→ **AIM OF THE TASK**: Please print the whole listing below exactly as it stands.

Start of COLLECTED DATA

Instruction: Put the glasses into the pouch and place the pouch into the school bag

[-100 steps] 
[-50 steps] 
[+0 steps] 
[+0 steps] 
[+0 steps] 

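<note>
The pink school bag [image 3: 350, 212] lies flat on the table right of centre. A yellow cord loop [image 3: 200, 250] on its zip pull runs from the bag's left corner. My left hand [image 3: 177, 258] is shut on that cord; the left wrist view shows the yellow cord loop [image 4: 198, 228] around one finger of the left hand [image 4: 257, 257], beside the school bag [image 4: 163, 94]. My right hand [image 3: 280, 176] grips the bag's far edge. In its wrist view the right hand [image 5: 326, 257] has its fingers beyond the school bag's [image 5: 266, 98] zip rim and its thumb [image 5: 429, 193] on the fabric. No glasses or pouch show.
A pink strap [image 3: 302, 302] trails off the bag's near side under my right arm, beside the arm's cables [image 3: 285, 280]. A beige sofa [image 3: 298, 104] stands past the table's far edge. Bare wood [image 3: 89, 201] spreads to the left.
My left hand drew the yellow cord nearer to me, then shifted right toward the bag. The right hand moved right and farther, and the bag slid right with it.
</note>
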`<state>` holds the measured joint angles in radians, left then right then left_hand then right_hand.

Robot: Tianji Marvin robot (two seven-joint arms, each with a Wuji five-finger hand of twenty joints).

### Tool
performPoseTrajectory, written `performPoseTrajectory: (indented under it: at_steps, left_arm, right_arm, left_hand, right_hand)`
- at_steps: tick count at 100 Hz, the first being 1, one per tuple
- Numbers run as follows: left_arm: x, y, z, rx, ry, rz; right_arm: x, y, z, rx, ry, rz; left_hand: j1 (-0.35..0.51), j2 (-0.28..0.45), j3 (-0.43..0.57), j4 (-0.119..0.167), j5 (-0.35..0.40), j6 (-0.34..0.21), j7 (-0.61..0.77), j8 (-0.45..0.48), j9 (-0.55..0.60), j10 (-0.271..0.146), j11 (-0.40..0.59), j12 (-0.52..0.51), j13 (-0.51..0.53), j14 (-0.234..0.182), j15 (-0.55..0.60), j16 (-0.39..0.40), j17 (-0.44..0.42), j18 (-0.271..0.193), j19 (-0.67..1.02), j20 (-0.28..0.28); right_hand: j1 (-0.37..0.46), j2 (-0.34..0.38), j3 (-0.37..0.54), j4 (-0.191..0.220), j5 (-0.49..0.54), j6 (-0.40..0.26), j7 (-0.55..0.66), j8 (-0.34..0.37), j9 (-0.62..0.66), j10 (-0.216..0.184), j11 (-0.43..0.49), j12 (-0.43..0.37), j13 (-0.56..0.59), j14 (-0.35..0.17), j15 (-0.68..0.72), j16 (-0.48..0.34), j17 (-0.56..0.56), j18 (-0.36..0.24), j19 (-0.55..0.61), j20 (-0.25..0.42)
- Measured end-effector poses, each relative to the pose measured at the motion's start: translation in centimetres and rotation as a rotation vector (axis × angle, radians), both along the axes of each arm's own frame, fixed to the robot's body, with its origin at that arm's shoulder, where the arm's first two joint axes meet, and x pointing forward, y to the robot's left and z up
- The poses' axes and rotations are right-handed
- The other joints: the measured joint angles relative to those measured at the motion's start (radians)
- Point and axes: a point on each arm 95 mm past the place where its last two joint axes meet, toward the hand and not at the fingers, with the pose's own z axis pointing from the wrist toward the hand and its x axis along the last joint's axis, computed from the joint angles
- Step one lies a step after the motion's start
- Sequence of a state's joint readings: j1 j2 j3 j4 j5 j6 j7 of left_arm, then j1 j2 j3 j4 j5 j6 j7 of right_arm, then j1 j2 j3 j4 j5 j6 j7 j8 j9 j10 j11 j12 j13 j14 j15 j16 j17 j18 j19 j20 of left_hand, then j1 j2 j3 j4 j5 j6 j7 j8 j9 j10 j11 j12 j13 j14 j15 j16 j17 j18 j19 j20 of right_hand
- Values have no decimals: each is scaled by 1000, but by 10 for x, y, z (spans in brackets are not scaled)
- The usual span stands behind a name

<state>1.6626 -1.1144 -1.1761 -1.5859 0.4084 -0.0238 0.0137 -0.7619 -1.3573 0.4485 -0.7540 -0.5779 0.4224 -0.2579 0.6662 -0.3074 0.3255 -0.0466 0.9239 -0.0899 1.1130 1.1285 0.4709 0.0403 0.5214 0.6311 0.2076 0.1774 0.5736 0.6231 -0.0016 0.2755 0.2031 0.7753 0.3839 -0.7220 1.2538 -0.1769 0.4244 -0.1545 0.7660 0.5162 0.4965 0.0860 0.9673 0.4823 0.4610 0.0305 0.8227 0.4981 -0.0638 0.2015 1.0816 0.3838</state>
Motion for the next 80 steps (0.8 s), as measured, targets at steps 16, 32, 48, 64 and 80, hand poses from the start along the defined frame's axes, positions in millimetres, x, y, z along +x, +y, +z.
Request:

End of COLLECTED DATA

→ **EXERCISE RESPONSE**:
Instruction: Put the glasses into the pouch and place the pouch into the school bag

[-100 steps] 
[-50 steps] 
[+0 steps] 
[+0 steps] 
[+0 steps] 

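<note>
The pink school bag [image 3: 350, 212] lies flat on the table right of centre. A yellow cord loop [image 3: 200, 250] on its zip pull runs from the bag's left corner. My left hand [image 3: 177, 258] is shut on that cord; the left wrist view shows the yellow cord loop [image 4: 198, 228] around one finger of the left hand [image 4: 257, 257], beside the school bag [image 4: 163, 94]. My right hand [image 3: 280, 176] grips the bag's far edge. In its wrist view the right hand [image 5: 326, 257] has its fingers beyond the school bag's [image 5: 266, 98] zip rim and its thumb [image 5: 429, 193] on the fabric. No glasses or pouch show.
A pink strap [image 3: 302, 302] trails off the bag's near side under my right arm, beside the arm's cables [image 3: 285, 280]. A beige sofa [image 3: 298, 104] stands past the table's far edge. Bare wood [image 3: 89, 201] spreads to the left.
My left hand drew the yellow cord nearer to me, then shifted right toward the bag. The right hand moved right and farther, and the bag slid right with it.
</note>
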`<state>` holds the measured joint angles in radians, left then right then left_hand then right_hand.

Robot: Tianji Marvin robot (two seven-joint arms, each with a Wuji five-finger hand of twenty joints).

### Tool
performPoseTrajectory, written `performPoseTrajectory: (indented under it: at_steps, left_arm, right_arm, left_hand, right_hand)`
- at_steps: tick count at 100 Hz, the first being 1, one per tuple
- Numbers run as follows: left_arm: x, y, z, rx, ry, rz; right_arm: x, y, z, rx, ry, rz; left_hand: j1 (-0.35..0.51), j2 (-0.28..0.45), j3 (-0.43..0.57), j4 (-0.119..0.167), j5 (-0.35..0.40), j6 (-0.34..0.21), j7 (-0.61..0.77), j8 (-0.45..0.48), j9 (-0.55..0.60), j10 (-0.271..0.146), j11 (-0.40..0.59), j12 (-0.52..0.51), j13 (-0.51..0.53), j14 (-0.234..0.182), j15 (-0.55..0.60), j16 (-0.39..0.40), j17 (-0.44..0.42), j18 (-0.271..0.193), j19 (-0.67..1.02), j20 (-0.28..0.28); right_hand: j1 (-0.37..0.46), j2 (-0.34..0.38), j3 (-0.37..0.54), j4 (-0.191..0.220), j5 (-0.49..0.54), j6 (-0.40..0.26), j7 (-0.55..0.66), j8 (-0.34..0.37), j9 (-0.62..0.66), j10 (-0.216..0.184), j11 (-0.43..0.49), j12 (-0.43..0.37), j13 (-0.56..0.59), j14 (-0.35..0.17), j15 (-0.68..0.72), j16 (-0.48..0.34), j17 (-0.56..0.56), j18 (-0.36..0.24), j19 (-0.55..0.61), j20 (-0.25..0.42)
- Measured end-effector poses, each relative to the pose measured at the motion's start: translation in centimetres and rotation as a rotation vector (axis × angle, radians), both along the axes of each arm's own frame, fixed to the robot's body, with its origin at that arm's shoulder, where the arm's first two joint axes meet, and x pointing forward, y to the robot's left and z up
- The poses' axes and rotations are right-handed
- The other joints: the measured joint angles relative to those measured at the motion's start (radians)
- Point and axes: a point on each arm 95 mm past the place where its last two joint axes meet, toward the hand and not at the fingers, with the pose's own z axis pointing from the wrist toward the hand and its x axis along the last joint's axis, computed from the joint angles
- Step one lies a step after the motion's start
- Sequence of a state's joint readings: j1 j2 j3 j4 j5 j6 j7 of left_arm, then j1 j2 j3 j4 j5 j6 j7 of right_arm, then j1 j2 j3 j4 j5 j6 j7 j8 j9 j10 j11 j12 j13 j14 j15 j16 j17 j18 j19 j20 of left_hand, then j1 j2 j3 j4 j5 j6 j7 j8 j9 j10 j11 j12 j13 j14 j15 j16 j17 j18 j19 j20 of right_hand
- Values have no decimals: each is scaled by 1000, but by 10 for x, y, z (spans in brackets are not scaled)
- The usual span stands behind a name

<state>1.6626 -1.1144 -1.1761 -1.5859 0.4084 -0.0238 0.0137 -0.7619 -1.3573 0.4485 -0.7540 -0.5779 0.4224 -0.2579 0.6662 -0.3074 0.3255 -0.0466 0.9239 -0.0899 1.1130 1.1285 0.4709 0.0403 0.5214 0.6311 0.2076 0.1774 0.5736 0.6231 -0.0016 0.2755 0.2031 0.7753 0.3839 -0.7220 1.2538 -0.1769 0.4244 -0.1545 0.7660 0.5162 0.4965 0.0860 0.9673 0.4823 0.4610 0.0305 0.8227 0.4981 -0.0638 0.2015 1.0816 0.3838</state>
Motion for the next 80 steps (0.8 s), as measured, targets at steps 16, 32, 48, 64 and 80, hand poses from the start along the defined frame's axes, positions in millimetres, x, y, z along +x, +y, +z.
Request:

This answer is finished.